* **Required action**
Reproduce the data exactly; no word may be added or dropped.

The data: Begin

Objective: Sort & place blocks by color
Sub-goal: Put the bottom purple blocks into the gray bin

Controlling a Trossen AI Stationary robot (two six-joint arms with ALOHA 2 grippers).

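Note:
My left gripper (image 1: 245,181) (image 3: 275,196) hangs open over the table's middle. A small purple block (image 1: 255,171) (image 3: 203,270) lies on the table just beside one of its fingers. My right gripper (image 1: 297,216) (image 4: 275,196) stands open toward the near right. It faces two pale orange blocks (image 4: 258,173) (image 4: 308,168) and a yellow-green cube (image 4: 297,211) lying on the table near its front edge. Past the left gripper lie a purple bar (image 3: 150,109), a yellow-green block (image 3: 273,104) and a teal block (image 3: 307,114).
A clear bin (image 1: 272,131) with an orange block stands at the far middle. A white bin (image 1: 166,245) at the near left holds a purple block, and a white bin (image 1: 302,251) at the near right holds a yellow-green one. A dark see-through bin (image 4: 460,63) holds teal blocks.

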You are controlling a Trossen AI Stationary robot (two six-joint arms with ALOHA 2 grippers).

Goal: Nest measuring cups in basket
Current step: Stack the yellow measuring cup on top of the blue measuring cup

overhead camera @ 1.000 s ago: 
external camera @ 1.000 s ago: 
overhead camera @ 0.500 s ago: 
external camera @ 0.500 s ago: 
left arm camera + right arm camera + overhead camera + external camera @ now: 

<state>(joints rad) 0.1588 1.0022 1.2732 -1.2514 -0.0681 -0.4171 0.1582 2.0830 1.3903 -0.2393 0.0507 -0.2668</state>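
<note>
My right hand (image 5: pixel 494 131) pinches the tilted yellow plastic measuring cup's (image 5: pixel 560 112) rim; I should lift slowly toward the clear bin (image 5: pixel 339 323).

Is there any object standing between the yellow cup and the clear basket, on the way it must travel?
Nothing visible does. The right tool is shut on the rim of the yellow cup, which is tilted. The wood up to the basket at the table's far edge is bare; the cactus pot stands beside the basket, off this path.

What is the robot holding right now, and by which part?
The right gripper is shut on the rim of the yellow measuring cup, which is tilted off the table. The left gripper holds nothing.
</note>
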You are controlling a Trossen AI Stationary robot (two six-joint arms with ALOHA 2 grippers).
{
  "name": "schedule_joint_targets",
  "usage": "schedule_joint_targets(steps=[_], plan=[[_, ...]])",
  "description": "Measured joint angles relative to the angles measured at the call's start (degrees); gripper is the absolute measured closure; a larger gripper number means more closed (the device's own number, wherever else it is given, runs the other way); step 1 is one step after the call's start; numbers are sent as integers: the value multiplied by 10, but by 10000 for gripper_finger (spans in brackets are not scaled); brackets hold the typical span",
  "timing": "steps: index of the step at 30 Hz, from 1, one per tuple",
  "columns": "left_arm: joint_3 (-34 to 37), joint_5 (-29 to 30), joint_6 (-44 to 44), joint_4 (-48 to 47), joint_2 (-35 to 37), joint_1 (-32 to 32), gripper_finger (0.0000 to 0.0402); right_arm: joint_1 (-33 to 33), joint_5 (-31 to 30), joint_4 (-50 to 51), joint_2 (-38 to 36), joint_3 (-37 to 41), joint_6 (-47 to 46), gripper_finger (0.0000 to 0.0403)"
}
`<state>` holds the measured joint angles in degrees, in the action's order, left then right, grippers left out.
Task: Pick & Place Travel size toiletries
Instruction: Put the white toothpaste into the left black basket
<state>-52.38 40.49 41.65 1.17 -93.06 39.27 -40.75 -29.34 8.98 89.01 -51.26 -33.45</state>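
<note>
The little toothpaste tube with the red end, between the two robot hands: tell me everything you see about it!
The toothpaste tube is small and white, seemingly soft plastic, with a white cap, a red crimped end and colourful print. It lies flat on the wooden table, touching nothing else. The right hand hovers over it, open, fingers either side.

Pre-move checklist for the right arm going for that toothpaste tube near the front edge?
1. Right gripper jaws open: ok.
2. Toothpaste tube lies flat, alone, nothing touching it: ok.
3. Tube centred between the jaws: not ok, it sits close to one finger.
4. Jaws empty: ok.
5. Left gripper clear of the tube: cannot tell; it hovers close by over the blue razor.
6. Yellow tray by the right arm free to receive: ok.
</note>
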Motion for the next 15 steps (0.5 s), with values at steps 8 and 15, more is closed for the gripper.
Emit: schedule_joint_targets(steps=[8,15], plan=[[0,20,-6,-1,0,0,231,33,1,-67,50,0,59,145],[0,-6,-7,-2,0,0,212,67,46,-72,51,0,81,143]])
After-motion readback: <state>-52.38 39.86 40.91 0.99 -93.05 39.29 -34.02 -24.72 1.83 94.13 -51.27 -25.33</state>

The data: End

* **Result of this exercise**
Objective: Sort & place blocks by color
Sub-goal: Put the bottom purple blocks into the gray bin

Controlling a Trossen AI Stationary robot (two six-joint arms with ALOHA 2 grippers).

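Note:
My left gripper (image 1: 245,181) (image 3: 275,196) hangs open over the table's middle. A small purple block (image 1: 255,171) (image 3: 203,270) lies on the table just beside one of its fingers. My right gripper (image 1: 297,216) (image 4: 275,196) stands open toward the near right. It faces two pale orange blocks (image 4: 258,173) (image 4: 308,168) and a yellow-green cube (image 4: 297,211) lying on the table near its front edge. Past the left gripper lie a purple bar (image 3: 150,109), a yellow-green block (image 3: 273,104) and a teal block (image 3: 307,114).
A clear bin (image 1: 272,131) with an orange block stands at the far middle. A white bin (image 1: 166,245) at the near left holds a purple block, and a white bin (image 1: 302,251) at the near right holds a yellow-green one. A dark see-through bin (image 4: 460,63) holds teal blocks.
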
You are controlling a Trossen AI Stationary robot (two six-joint arms with ALOHA 2 grippers).

Goal: Nest measuring cups in basket
Current step: Stack the yellow measuring cup on top of the blue measuring cup

overhead camera @ 1.000 s ago: 
external camera @ 1.000 s ago: 
overhead camera @ 0.500 s ago: 
external camera @ 0.500 s ago: 
left arm camera + right arm camera + overhead camera + external camera @ now: 

<state>(joints rad) 0.1588 1.0022 1.2732 -1.2514 -0.0681 -0.4171 0.1582 2.0830 1.3903 -0.2393 0.0507 -0.2668</state>
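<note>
My right hand (image 5: pixel 494 131) pinches the tilted yellow plastic measuring cup's (image 5: pixel 560 112) rim; I should lift slowly toward the clear bin (image 5: pixel 339 323).

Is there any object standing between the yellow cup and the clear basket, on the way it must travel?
Nothing visible does. The right tool is shut on the rim of the yellow cup, which is tilted. The wood up to the basket at the table's far edge is bare; the cactus pot stands beside the basket, off this path.

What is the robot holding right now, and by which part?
The right gripper is shut on the rim of the yellow measuring cup, which is tilted off the table. The left gripper holds nothing.
</note>
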You are controlling a Trossen AI Stationary robot (two six-joint arms with ALOHA 2 grippers).
{
  "name": "schedule_joint_targets",
  "usage": "schedule_joint_targets(steps=[_], plan=[[_, ...]])",
  "description": "Measured joint angles relative to the angles measured at the call's start (degrees); gripper is the absolute measured closure; a larger gripper number means more closed (the device's own number, wherever else it is given, runs the other way); step 1 is one step after the call's start; numbers are sent as integers: the value multiplied by 10, but by 10000 for gripper_finger (spans in brackets are not scaled); brackets hold the typical span",
  "timing": "steps: index of the step at 30 Hz, from 1, one per tuple",
  "columns": "left_arm: joint_3 (-34 to 37), joint_5 (-29 to 30), joint_6 (-44 to 44), joint_4 (-48 to 47), joint_2 (-35 to 37), joint_1 (-32 to 32), gripper_finger (0.0000 to 0.0402); right_arm: joint_1 (-33 to 33), joint_5 (-31 to 30), joint_4 (-50 to 51), joint_2 (-38 to 36), joint_3 (-37 to 41), joint_6 (-47 to 46), gripper_finger (0.0000 to 0.0403)"
}
`<state>` holds the measured joint angles in degrees, in the action's order, left then right, grippers left out.
Task: Pick & Place Travel size toiletries
Instruction: Put the white toothpaste into the left black basket
<state>-52.38 40.49 41.65 1.17 -93.06 39.27 -40.75 -29.34 8.98 89.01 -51.26 -33.45</state>
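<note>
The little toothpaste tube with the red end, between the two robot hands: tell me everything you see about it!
The toothpaste tube is small and white, seemingly soft plastic, with a white cap, a red crimped end and colourful print. It lies flat on the wooden table, touching nothing else. The right hand hovers over it, open, fingers either side.

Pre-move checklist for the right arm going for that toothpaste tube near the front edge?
1. Right gripper jaws open: ok.
2. Toothpaste tube lies flat, alone, nothing touching it: ok.
3. Tube centred between the jaws: not ok, it sits close to one finger.
4. Jaws empty: ok.
5. Left gripper clear of the tube: cannot tell; it hovers close by over the blue razor.
6. Yellow tray by the right arm free to receive: ok.
</note>
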Motion for the next 15 steps (0.5 s), with values at steps 8 and 15, more is closed for the gripper.
Emit: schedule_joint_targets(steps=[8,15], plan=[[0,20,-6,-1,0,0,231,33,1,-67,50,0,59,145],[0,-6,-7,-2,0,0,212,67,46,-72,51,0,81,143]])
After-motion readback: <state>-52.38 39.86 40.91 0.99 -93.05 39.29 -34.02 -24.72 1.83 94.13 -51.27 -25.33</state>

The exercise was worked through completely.